1967年新潟県生まれ。1989年時事通信社入社、経済速報メディアの編集に携わったあと、1995年から日銀金融記者クラブで外為、金利、デリバティブ問題などを担当。その後兜記者クラブで外資系金融機関、株式市況を担当。2005年、『デフォルト(債務不履行)』(角川文庫)で第2回ダイヤモンド経済小説大賞を受賞、作家デビュー。2006年末に同社退社、執筆活動に。著書に『偽装通貨』(東京書籍)、『偽計 みちのく麺食い記者・宮沢賢一郎』(双葉社)、『震える牛』(小学館)などのほか、漫画原作『フラグマン』(小学館ビッグコミックオリジナル増刊)連載。ブログ:「相場英雄の酩酊日記」、Twitterアカウント:@aibahideo


 8月初旬、私は家族サービスのために岩手県を訪れた。この間、同県の有名観光地に行くと同時に、すぐそばにある被災地にも足を伸ばした。「津波浸水想定区域」の標識の向こう側では、復興に向けた懸命の作業が続いていた。東北沿岸の被災地では交通の便は格段に良くなり、観光地を見たあとでも、現地の生の様子に触れることができる。秋の観光シーズンを前に、被災地を自分の目で感じてみることを勧めるために、今回は自身の経験を記す。

野田村に足を運ぶ

 中学生の息子の夏休みの課題を手伝うために、私は自家用車を岩手県北部にある岩泉町に走らせた。
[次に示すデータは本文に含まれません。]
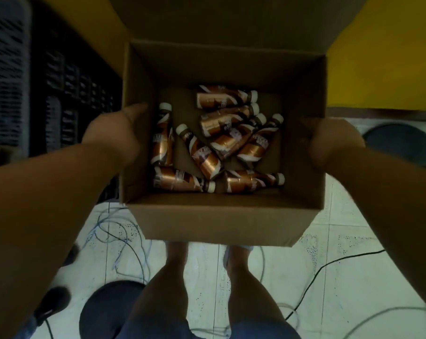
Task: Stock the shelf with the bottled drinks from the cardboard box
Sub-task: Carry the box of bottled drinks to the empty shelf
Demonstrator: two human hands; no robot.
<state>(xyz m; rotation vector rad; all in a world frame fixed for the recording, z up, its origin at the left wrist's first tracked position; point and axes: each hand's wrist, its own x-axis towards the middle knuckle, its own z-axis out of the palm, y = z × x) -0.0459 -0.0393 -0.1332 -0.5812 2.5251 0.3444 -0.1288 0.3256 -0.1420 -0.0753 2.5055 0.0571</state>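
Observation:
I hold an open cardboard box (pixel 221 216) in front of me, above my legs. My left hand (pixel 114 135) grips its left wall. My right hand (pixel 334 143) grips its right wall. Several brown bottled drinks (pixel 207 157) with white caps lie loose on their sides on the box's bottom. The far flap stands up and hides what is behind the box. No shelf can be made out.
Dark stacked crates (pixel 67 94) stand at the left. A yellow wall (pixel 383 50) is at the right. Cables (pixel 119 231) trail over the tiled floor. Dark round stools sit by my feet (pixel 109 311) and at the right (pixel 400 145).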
 岩泉町には、山口県の秋芳洞、高知県の龍ヶ洞とともに日本三大鍾乳洞と称される龍泉洞がある。家族とともに約2時間、龍泉洞内部を回ったあと、私は沿岸部にクルマを走らせた。カーナビで野田村をセットすると、県道や国道を経て30分ほどで到着すると案内された。

 なぜ野田村を訪ねたかと言えば、昨年来の東日本大震災後の被災地取材では、時間的な制約から岩手県北部の地域を回っていなかったからだ。

 事前に地元紙・岩手日報のバックナンバーをチェックしてみると、野田村は比較的早い段階で住宅地周辺の瓦礫(がれき)が撤去された、と記されていた。

 だが、野田村は地元紙や地元テレビ局、フリーのジャーナリストが報じる以外、ほとんど東京のメディアで扱われる機会がなかった。自身の取材不足の反省の意味合いからも、どうしてもこの村を訪れてみたかったのだ。